Directly observed treatment of tuberculosis: direct medical costs for the Brazilian health system
Supplement : Abstracts of the 2016 International Symposium on HIV and Emerging Infectious Diseases (ISHEID)Journal of Virus Eradication 2016; 2 supplement 1
Abstract No : P95
Michela Prestes Gomes, Nathalia Halax Orfão, Aline Ale Beraldo, Aldaísa Cassanho Forster, Claudia Souza Passador, Maria Eulália Lessa Do Valle Dallora, Antonio Ruffino Netto
University of Sao Paulo, Faculty of Medicine of Ribeirão Preto, Sao Paulo, Brazil
Tuberculosis (TB) is very common and prevalent in Brazil. The estimate of costs was used due to the need to carry out research related to economic assessment in the Brazilian health system.
Objective: To estimate direct medical costs for the treatment of TB in the public health system, addressing the strategies of directly observed treatment (DOT) and self-managed treatment (SMT).
Methods: This is a descriptive, epidemiological and analytical study, based on survey and cost estimates. The convenience sampling included all the patients registered in the period from 2010 to 2012 in the Health Center of Ribeirão Preto Medical School, University of São Paulo (USP), Brazil.
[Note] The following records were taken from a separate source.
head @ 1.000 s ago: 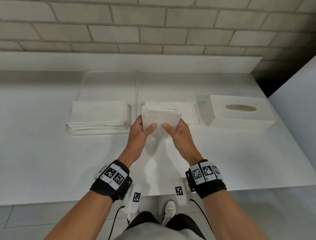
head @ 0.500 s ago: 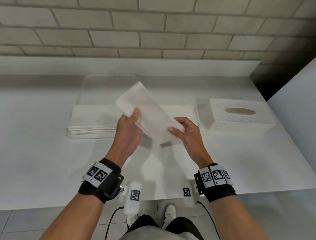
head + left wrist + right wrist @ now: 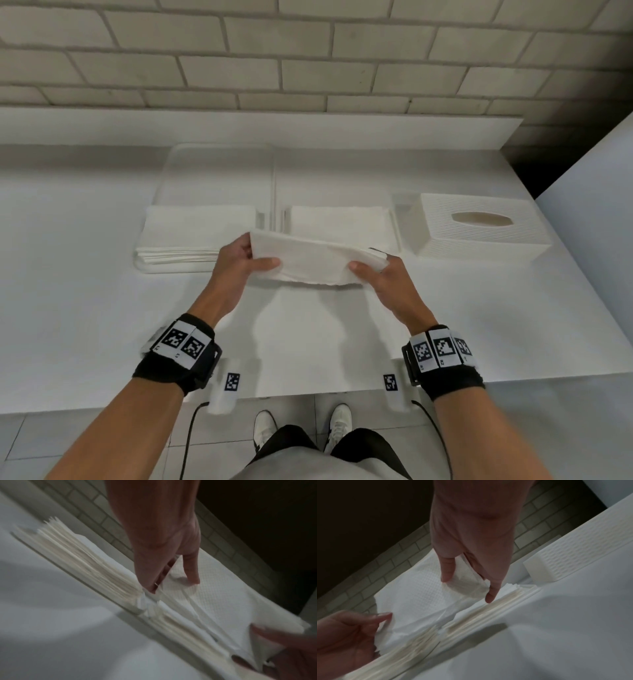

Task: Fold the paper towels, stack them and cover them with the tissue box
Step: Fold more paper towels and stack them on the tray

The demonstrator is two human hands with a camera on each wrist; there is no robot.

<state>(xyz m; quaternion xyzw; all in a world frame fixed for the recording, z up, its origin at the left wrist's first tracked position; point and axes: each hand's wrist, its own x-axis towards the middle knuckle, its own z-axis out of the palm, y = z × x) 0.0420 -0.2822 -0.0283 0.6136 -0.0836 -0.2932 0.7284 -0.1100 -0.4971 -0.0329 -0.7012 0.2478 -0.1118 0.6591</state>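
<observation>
A folded white paper towel (image 3: 313, 261) hangs level above the counter, held at both ends. My left hand (image 3: 239, 263) pinches its left end between thumb and fingers, and my right hand (image 3: 380, 274) pinches its right end. The same towel (image 3: 221, 601) shows in the left wrist view, and the towel (image 3: 419, 599) shows in the right wrist view. Behind it lies a stack of folded towels (image 3: 339, 222) on a clear tray. A thicker stack of unfolded towels (image 3: 191, 233) lies to the left. The white tissue box (image 3: 479, 229) stands at the right.
A clear tray (image 3: 219, 171) holds the left stack and reaches back toward the brick wall (image 3: 308, 68). The white counter's front edge (image 3: 308, 394) runs near my wrists. A pale panel (image 3: 589, 222) rises at the far right.
The towel went from small and bunched between both hands, to tilted diagonally up left, to stretched level. My hands moved apart to its two ends.
</observation>
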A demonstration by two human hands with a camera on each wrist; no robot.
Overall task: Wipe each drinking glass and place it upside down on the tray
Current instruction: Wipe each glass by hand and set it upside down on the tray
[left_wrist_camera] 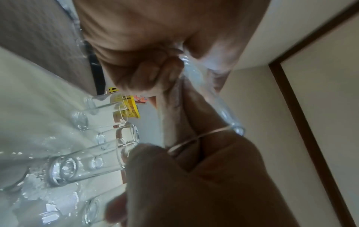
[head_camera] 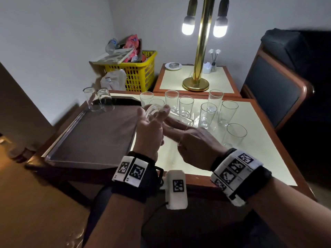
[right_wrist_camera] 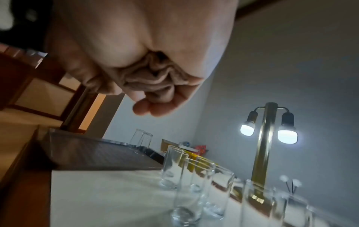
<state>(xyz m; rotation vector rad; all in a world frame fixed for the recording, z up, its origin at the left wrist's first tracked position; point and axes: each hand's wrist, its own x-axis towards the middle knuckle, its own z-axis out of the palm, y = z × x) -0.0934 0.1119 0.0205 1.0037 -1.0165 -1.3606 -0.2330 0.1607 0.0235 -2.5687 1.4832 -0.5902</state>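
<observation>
Held glass: a clear drinking glass point(head_camera: 168, 116) is lying on its side in the air above the seam between tray and table, base toward the left, open rim toward the right.
Left hand: the left hand point(head_camera: 149, 128) is curling its fingers and thumb round the base end of the held glass.
Right hand: the right hand point(head_camera: 195, 144) is pushing its fingers in through the rim; whether they are holding a cloth inside cannot be told.
Tray: the tray point(head_camera: 75, 129) is sitting at the left with its near left corner overhanging the table edge; two upturned glasses point(head_camera: 99, 102) are standing side by side in its far left corner, and the rest of its floor is lying open.
Table: the table point(head_camera: 259, 154) is showing bare top near and right of the hands.
Upright glasses: a cluster of upright glasses point(head_camera: 207, 113) is crowding the far middle, just beyond the hands.
Lamp: a brass lamp point(head_camera: 196, 83) is standing on the far side table.
</observation>
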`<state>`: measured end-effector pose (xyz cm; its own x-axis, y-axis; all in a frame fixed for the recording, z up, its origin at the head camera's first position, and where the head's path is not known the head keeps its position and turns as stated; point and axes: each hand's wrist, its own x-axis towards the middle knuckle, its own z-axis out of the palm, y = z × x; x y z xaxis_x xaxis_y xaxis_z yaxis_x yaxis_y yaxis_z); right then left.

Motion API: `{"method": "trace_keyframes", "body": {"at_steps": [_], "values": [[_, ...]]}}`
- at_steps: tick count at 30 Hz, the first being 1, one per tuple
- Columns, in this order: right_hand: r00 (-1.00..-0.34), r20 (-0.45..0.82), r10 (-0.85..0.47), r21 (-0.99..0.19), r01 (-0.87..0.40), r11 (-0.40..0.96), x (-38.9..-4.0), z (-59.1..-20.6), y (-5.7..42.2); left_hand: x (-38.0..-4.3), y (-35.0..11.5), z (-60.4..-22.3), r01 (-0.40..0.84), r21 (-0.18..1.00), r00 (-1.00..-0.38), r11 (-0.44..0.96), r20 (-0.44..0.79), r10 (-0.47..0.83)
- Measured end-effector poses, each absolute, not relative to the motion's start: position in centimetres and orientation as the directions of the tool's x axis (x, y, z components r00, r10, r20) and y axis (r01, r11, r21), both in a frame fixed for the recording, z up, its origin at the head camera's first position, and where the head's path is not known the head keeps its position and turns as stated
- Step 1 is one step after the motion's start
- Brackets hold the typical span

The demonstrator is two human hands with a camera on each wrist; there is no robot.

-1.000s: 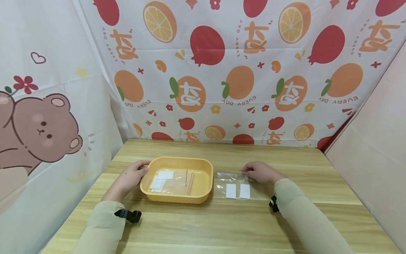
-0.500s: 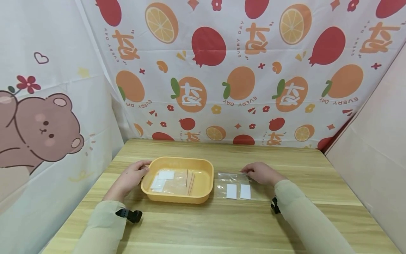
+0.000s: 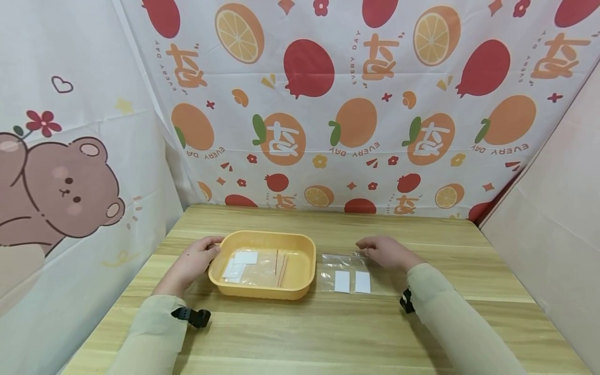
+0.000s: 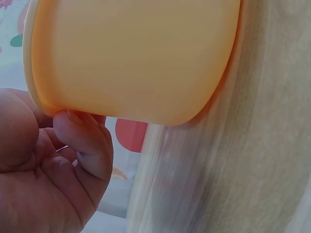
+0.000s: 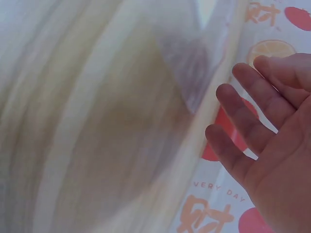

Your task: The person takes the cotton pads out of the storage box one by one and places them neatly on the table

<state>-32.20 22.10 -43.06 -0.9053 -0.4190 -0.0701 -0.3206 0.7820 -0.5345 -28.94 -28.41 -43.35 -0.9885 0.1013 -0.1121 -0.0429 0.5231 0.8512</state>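
A yellow plastic basin [image 3: 262, 292] stands left of centre on the table, and my left hand [image 3: 191, 263] holds its left end. In the left wrist view the curled fingers [image 4: 87, 141] meet the outer wall just under the rim. Inside the basin lie clear zip bags [image 3: 262, 265] with white label patches and thin red zip lines. To the right, more clear zip bags [image 3: 328, 281] lie flat on the table, two white patches showing. Over their far right corner is my right hand [image 3: 386, 252], fingers spread and relaxed, holding nothing; the right wrist view shows a bag corner [image 5: 192, 92] beyond the fingertips.
The wood-grain table [image 3: 300, 338] runs back to a fruit-print cloth [image 3: 309, 125]. A bear-print cloth [image 3: 70, 192] hangs on the left and a plain pale cloth [image 3: 548, 219] on the right.
My right hand has let go of the far edge of the zip bags on the table and lifted slightly, its fingers loosening. The left hand and the basin stay where they were.
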Motion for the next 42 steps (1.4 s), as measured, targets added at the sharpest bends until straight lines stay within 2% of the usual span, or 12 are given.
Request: {"method": "trace_keyframes", "body": {"at_steps": [10,15,24,34,42], "values": [[-0.891,-0.025,-0.454,-0.689,-0.314,0.653,-31.8,-40.8,21.0,-29.1,-28.5,-43.5,-0.052,0.84,-0.989,0.54,-0.119,0.089],[-0.897,-0.034,-0.442,-0.768,-0.259,0.586,-31.2,-39.7,19.6,-29.0,-28.4,-43.4,-0.069,0.835,-0.988,0.546,-0.134,0.081],[-0.894,-0.015,-0.448,-0.948,-0.13,0.291,-30.1,-37.8,15.8,-29.0,-28.3,-43.3,-0.071,0.836,-0.987,0.544,-0.138,0.082],[-0.879,-0.034,-0.476,-0.997,-0.004,0.079,-29.3,-38.0,10.9,-29.2,-28.2,-43.3,-0.071,0.842,-0.987,0.535,-0.136,0.083],[-0.857,-0.059,-0.511,-0.998,0.062,0.011,-29.0,-39.2,7.0,-29.1,-28.3,-43.3,-0.066,0.842,-0.988,0.536,-0.132,0.085]]}}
The data were obtained from: a) medical files (medication, exams and visits); b) interviews with health professionals of the Tuberculosis Control Program (TCP) (physicians, nurses, nursing assistants); c) interviews with professionals who monitored the medication use in the patients’ homes (drivers, sanitary visitors), including the resources used to make feasible the visit for the DOT (fuel).
Results: Table P95.1 shows the distributed costs for both treatment strategies – DOT and SMT. Patients in the DOT strategy resulted in an average cost of US$ 572.61, and those in the SMT strategy in US$ 360.26 since the beginning of the treatment and follow-up of the disease until the discharge. The rate of treatment interruption for the patients in DOT situation was very similar to the rate for patients in SMT situation, that is, 0.82 and 0.87, respectively. The estimated ratio between the costs and the end of treatment/cure was US$ 701.73 to treat one case in DOT strategy, and US$ 411.72 to treat one case in SMT strategy.
Conclusion: Monitoring the intake of TB medication carried out at the patients’ homes in DOT strategy generates high costs for the health system; however, whether this treatment strategy is cost-effective depends on additional studies of health technology assessment.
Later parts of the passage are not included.